Working in a gym has taught me quite a bit about individual confidence. You would think after all this time I’d have come to some personal consensus on the maintenance of my physical health, but, no, clearly, I’m still as bi-polar as an instant read thermometer. Like my moods, my belief systems have fluctuated extensively from season to season, year to year, and I find myself detesting books, foods, and dogmas that six months earlier I swore by.
Is this just another symptom of our information overloaded generation, or am I genetically predisposed to crazy juice? I think it’s both, but as I am trying to do what’s best for me, I’m going to go ahead and say that it’s a personal flaw. Universe: 1, Melanie: 0. You got me again, God.
Of course, I want to believe that I am wonderful. Don’t we all want to feel good about ourselves? Surely. But for me, feeling good about myself most commonly comes in the form of viewing myself through the skin of another, instead of seeing what is truly there: I am in a room that’s pitch black and all I can do is convince myself the hand in front of my face does not exist. But logically, and truthfully, I know that it does, whether I will it or no. That hand is there.
So it is with every appendage, every flaw, every mental state that exists in my person. It is there, whether I will it or no. It is there. Yet we are surprisingly different from the rocks in that, a rock is a rock is a rock. It cannot change. But a person is a person, and yet within that person is the remarkable capacity to stretch, flex, bend, and twist. We are pliable. We are clay, are we not? Water may freeze, become steam, and melt again, yet its very essence is still its own self. We have an incredible capacity for growth and extension.

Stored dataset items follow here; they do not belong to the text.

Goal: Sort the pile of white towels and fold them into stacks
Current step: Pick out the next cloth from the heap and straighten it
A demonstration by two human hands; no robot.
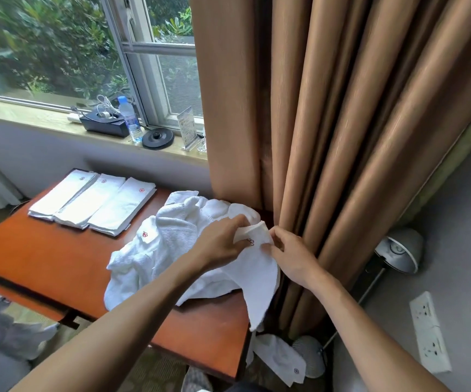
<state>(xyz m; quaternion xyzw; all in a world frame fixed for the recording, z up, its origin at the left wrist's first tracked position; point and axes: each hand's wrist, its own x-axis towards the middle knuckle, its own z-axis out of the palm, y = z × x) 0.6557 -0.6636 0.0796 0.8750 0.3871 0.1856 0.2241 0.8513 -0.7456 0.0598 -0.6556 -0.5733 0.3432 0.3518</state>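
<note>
Bare fingers of left hand, right hand pinch 1 towel hanging lengthwise downward.

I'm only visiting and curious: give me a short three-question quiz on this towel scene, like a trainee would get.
1. True or false: the left hand and the right hand grip the same white towel.
2. How many folded stacks lie on the table?
3. The water bottle stands: A on the table, B on the windowsill, C on the floor.
Key: 1 true; 2 three; 3 B.
</note>
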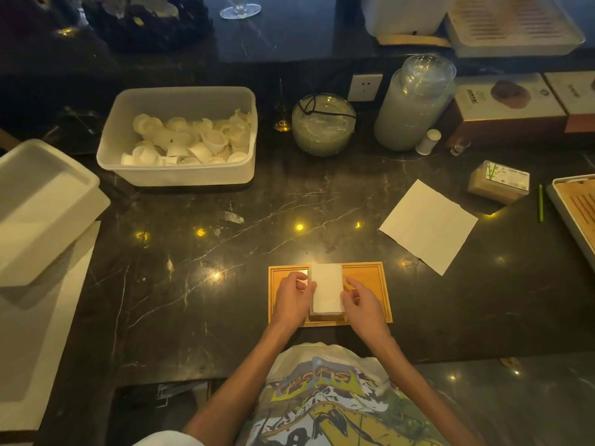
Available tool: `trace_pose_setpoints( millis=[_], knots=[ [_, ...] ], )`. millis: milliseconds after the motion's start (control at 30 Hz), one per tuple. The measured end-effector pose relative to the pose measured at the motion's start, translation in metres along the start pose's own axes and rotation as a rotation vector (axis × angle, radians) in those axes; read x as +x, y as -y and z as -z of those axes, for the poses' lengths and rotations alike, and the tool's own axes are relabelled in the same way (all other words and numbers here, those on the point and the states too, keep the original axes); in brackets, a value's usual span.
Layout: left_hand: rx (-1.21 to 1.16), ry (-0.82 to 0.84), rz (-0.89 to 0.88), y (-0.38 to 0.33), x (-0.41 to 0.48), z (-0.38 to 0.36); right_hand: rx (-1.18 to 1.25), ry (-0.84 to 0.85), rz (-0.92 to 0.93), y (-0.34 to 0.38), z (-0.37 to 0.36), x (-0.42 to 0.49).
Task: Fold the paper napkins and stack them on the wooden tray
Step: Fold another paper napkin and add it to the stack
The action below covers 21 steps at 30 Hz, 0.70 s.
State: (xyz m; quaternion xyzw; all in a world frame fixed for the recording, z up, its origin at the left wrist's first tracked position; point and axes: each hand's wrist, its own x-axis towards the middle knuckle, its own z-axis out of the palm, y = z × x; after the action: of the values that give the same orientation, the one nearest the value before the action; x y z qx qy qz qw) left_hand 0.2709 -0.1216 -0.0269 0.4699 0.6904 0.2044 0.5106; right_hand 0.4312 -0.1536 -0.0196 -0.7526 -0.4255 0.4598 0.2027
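Squaring the stack of folded napkins [325, 289] on the wooden tray [383, 297], the left hand [291, 299] and right hand [362, 304] press its long sides, fingers curled closed against the soft white edges, likely to align the layers. One unfolded napkin [428, 226], flat, creased and pale, lies at two o'clock on the glossy, veined black tabletop [225, 252].

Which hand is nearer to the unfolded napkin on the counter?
Right. The right hand is on the stack's side facing the unfolded napkin; the left hand is on the far side.
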Motion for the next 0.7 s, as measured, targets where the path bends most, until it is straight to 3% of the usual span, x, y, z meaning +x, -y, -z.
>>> trace_pose_setpoints(
  millis=[67, 200, 367, 567, 700],
  knots=[
    [-0.045, 0.016, 0.032, 0.0, -0.001, 0.0, 0.026, 0.033, -0.011, 0.003, 0.0, 0.0],
    [-0.214, 0.232, 0.121, -0.008, -0.007, 0.0, 0.267, 0.221, -0.082, 0.015, -0.002, 0.0],
    [-0.219, 0.368, 0.06, -0.015, -0.016, -0.004, 0.272, 0.332, -0.042, 0.015, -0.014, -0.002],
    [-0.086, 0.324, 0.03, -0.012, -0.018, -0.005, 0.212, 0.341, -0.014, 0.009, -0.015, 0.0],
    [0.159, 0.221, -0.163, -0.006, -0.023, 0.001, 0.202, 0.218, 0.069, -0.005, -0.004, 0.004]
  ],
)
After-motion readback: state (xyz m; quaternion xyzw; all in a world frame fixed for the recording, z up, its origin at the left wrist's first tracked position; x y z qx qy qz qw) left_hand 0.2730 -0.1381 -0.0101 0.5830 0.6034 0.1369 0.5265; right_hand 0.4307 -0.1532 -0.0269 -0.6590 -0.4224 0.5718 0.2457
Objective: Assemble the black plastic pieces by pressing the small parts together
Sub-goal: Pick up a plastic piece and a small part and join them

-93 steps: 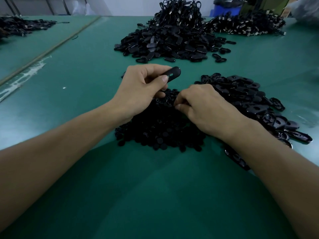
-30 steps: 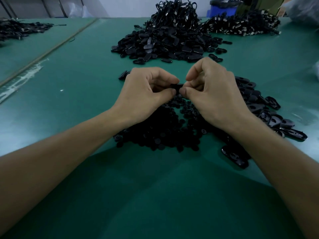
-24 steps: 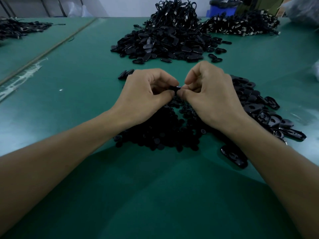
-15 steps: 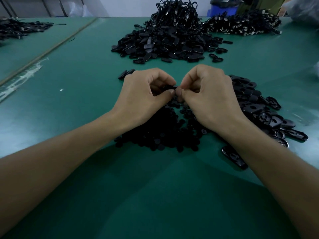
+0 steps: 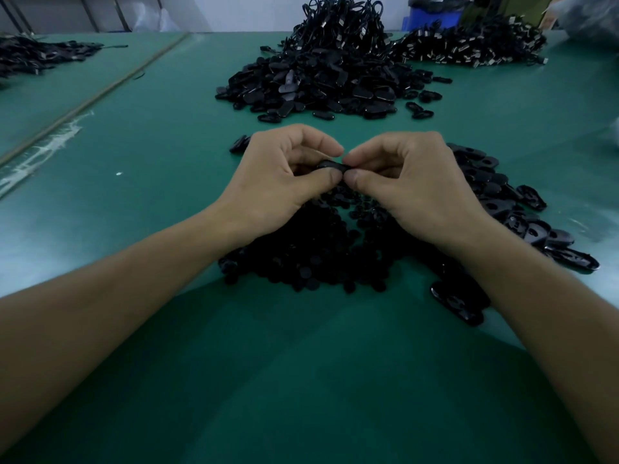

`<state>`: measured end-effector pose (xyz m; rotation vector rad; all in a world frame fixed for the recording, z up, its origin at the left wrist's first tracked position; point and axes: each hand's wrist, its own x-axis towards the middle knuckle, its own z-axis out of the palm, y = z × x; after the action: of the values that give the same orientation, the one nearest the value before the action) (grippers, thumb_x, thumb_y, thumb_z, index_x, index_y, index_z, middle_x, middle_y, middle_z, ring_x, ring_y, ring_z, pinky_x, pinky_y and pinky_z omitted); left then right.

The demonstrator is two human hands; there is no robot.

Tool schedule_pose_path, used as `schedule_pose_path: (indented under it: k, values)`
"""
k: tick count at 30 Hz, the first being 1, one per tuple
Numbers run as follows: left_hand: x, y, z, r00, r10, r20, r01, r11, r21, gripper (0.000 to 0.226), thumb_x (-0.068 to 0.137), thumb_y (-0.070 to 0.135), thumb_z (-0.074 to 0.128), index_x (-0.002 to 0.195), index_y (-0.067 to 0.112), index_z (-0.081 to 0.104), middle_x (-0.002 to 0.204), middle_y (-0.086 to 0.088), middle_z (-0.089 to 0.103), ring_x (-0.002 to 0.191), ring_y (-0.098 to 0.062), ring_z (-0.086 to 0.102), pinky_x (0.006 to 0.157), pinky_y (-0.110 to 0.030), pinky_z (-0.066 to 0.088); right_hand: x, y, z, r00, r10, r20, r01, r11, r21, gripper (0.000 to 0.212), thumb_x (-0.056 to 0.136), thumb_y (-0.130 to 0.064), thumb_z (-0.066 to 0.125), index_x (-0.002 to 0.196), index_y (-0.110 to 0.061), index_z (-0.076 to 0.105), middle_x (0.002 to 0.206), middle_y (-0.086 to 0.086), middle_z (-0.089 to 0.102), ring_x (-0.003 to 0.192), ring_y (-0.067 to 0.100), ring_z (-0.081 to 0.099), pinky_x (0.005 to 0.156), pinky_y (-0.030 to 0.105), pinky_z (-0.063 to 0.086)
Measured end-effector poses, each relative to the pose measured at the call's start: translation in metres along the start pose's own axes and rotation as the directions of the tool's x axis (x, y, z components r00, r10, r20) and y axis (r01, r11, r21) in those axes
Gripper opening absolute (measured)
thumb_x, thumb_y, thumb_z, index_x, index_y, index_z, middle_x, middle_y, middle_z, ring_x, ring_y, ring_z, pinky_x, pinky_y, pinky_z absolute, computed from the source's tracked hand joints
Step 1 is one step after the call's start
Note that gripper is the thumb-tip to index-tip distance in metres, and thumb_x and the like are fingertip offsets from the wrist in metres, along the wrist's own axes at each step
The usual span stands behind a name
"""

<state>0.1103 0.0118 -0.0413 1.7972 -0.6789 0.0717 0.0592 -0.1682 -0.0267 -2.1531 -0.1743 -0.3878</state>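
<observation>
Head view: both hands meet over the middle of the green desk (image 5: 301, 380), thumbs nearly touching. The left hand (image 5: 278, 182) has its fingers curled and pinches a black piece (image 5: 333, 166) between thumb and forefinger. The right hand (image 5: 412, 185) is curled too, its thumb and forefinger closed on the same piece from the other end. The piece is held above the desk and mostly hidden by the fingers, so whether a small part sits in it cannot be told.

Right under the hands lies a low heap of small parts (image 5: 311, 249), round and black, spreading toward the near edge. Just beside it, toward the right edge, lies a heap of larger flat shells (image 5: 495, 195), some with holes; the right forearm covers part of it. One shell (image 5: 239, 144) lies alone just beyond the left hand.

Toward the far edge sits a bigger far heap (image 5: 321, 85) of oval black pieces, with a tangle of cables (image 5: 341, 28) piled on its back. More cables (image 5: 469, 48) lie at the far right corner, in front of a blue bin (image 5: 432, 15). A strip (image 5: 100, 92) runs along the desk on the left, and beyond it lies another dark pile (image 5: 37, 55) near the far left corner
</observation>
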Motion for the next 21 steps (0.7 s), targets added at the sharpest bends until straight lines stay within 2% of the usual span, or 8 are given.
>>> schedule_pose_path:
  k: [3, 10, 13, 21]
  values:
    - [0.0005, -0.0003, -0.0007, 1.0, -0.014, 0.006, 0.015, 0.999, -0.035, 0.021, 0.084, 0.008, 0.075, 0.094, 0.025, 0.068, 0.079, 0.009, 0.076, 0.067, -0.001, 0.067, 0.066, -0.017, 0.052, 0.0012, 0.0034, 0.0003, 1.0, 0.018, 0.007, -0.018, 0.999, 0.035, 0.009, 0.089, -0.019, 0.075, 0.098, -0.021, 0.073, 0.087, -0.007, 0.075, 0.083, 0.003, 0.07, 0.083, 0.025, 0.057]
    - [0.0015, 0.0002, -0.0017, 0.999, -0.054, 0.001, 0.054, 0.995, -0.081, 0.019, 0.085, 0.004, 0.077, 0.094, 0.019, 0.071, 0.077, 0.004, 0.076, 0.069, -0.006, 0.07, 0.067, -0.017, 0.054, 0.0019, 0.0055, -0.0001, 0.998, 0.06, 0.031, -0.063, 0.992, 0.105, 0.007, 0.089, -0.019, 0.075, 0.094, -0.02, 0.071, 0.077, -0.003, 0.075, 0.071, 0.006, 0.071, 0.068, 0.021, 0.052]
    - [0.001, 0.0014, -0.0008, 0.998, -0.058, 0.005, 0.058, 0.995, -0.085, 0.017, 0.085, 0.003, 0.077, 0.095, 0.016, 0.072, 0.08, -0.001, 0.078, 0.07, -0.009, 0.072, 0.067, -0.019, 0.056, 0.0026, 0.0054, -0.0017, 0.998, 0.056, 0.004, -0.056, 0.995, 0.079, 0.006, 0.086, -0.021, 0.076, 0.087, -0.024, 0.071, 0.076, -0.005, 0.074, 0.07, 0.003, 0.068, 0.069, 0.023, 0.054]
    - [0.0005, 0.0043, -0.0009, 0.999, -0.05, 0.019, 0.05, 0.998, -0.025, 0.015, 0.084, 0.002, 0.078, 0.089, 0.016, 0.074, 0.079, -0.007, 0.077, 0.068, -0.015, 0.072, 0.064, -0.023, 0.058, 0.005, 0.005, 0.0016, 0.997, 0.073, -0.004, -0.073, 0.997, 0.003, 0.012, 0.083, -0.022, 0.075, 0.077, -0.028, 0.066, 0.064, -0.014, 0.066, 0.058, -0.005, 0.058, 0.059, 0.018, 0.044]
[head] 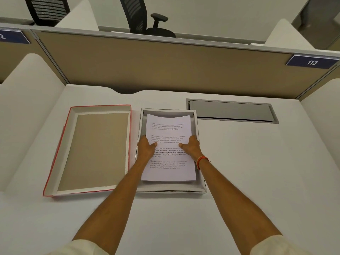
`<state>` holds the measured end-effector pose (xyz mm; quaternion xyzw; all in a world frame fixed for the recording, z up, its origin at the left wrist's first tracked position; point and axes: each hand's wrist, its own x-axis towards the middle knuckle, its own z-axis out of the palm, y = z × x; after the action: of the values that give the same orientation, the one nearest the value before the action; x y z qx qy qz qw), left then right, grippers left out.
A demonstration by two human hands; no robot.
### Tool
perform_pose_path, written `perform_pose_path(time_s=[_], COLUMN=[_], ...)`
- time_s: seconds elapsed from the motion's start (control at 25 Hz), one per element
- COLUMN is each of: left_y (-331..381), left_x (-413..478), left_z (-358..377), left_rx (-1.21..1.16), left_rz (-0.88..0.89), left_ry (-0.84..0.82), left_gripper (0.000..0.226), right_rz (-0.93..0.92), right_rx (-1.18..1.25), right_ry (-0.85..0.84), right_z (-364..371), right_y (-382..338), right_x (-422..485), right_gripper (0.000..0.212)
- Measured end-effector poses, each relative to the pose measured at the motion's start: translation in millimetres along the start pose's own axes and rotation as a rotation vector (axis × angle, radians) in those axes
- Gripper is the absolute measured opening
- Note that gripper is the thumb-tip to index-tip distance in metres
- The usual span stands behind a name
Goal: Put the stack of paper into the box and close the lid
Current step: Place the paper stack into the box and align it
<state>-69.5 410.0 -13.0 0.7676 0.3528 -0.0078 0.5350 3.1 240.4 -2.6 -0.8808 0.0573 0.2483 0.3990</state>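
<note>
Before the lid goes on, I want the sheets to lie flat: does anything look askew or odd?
The white printed paper stack bows at its far end and sits slightly skewed in the grey cardboard box. Both hands, left hand and right hand, grip its sides.

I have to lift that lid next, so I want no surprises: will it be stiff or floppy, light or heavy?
The lid is probably fairly stiff: it looks like board with upright folded walls. It is likely light, being shallow and empty. Being broad, it may sag slightly if lifted one-handed by one edge.
</note>
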Motion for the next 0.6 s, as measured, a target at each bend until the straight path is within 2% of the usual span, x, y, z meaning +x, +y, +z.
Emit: perform_pose_path(time_s=[0.44, 0.6], left_y=[-4.1, -6.4], left_x=[-7.9, -8.0], left_z=[-1.7, -3.9], left_rx=[0.041, 0.072], left_rz=[0.062, 0.05], left_ry=[0.04, 0.015], left_gripper=[0.052, 0.06], right_rz=[-0.06, -0.088], right_rx=[0.119, 0.187], right_ry=[0.132, 0.114], right_z=[9.2, 7.1], right_y=[7.8, 13.0], right_x=[-12.5, -18.0], right_gripper=[0.061, 0.065])
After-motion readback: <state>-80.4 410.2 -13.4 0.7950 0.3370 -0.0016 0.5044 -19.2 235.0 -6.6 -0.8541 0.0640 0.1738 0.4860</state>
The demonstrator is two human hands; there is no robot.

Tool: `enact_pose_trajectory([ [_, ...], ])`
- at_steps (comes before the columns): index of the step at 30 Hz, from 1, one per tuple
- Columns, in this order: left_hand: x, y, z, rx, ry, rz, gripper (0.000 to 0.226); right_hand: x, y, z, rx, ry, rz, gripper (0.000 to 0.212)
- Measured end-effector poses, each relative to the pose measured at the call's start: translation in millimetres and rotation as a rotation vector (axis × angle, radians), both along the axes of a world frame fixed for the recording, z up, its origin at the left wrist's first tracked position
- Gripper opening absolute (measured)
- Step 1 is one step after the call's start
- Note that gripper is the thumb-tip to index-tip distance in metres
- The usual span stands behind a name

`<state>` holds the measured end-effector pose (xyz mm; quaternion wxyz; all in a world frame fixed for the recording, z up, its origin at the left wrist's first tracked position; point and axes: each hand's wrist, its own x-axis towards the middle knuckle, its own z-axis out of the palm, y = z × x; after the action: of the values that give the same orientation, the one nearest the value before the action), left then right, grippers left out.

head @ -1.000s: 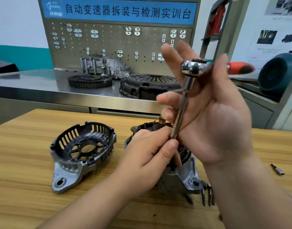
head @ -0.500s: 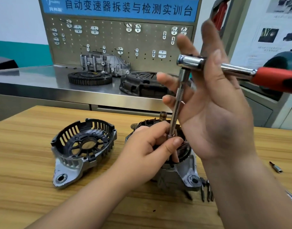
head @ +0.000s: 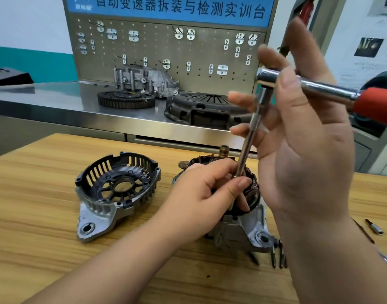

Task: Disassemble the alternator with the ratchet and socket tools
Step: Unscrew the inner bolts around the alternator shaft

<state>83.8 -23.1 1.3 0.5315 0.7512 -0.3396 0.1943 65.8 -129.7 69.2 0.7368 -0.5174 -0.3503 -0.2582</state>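
The alternator (head: 251,224) stands on the wooden table (head: 34,216) with its copper windings and shaft end exposed on top. My left hand (head: 199,196) pinches the lower end of a chrome extension bar (head: 247,145) that stands on the alternator's top. The bar rises to the ratchet (head: 324,88), whose red handle (head: 374,106) points right. My right hand (head: 308,161) holds the ratchet head between thumb and straight fingers. What the bar's tip sits on is hidden by my left fingers.
The removed black and silver end cover (head: 118,189) lies left of the alternator. Long bolts (head: 278,253) lie at its right foot, and a small bit (head: 374,227) lies farther right. Behind, a steel bench (head: 45,95) carries a ring gear (head: 126,99), a clutch cover (head: 201,108) and a housing (head: 144,80).
The ratchet handle has swung round to point right, showing more of its red grip. My left hand has stayed pinched on the bar's lower end.
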Motion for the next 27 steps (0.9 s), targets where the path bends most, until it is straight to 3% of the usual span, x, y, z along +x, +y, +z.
enact_pose_trajectory([
  [3,-1,0,1,-0.021,0.011,-0.005,0.024,0,2,-1,0.019,0.019,0.05,0.035],
  [11,1,2,4,0.062,0.002,-0.051,0.038,6,-9,1,0.078,0.349,0.355,0.045],
  [15,-3,0,5,0.006,0.088,-0.031,0.031,3,-4,1,0.045,0.202,0.163,0.03],
  [19,-3,-1,4,0.025,0.076,0.024,0.027,-1,-4,2,-0.021,0.029,0.019,0.029],
  [24,-2,0,3,0.029,0.069,-0.029,0.042,1,-6,4,0.057,0.249,0.272,0.037],
  [27,-1,2,2,0.083,0.034,-0.023,0.039,4,-13,6,0.087,0.359,0.391,0.044],
])
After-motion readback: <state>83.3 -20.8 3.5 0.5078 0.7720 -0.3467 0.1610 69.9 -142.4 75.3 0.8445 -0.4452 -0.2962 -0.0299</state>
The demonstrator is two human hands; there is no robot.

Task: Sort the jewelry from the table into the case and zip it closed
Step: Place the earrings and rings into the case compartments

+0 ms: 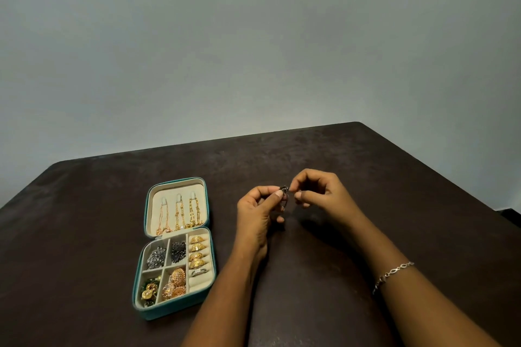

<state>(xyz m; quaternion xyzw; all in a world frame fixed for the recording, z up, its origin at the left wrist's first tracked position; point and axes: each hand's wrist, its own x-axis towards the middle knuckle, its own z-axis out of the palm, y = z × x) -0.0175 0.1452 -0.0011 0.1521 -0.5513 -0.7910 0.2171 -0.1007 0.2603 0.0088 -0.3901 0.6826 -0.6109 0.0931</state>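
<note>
Plain grey wall backs a dark brown table [366, 177]. Head view: a teal zip jewelry case [174, 248] lies open at 9 o'clock from the hands, well apart from them. Its lid holds three gold chains [179, 214] on hooks. Its tray holds dark earrings [166, 255] in the two far compartments, gold earrings [176, 284] in the near ones, and gold rings [198, 252] in the ring rolls. No readable writing shows. Left hand [256, 214] and right hand [318, 194] hover over the table, fingertips pinched together on one small dark earring [284, 191] between them. A silver bracelet [393, 276] circles the right wrist.
</note>
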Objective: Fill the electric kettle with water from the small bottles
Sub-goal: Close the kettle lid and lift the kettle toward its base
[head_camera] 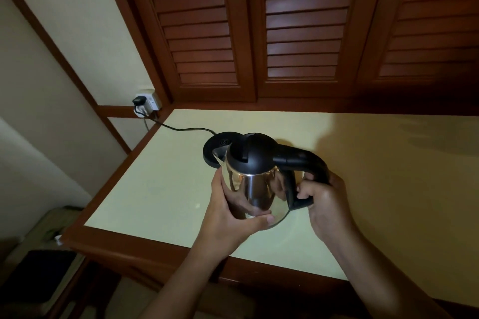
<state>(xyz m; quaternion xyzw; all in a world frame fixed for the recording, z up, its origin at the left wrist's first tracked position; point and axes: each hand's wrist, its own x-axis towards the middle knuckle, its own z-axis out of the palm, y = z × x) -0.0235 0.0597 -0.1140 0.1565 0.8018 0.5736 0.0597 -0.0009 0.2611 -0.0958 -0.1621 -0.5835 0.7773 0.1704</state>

“People grow, they don’t change” said Elisabeth Bard. I firmly believe that. Yet growth has all the potential in the world. And like the dirt, for us to grow, we require cultivation, nurturing, air, breath, and sunlight. Definitely not a cage or a box. We are not so different from the dirt. What grows from us can never be identical to another, because our very essences are individual, singular. Therefore, the next time I pass a runner, perspiring, determined, athletic, I will think “Good for you. I hope you get there.” And then I will probably gnaw at my gut and clench my teeth in momentary rage, but then immediately after that I will remember that I would much rather skip home and dance like a fool, because that is simply what I love to do. I think we would all be much better off if we never apologized for being the unique fools that we are. Of course, it takes practice, time, patience, and much skill to get to such a point.
Now, let’s stretch!
By the way, the pictures are of settlement after a storm. See? Everything works out.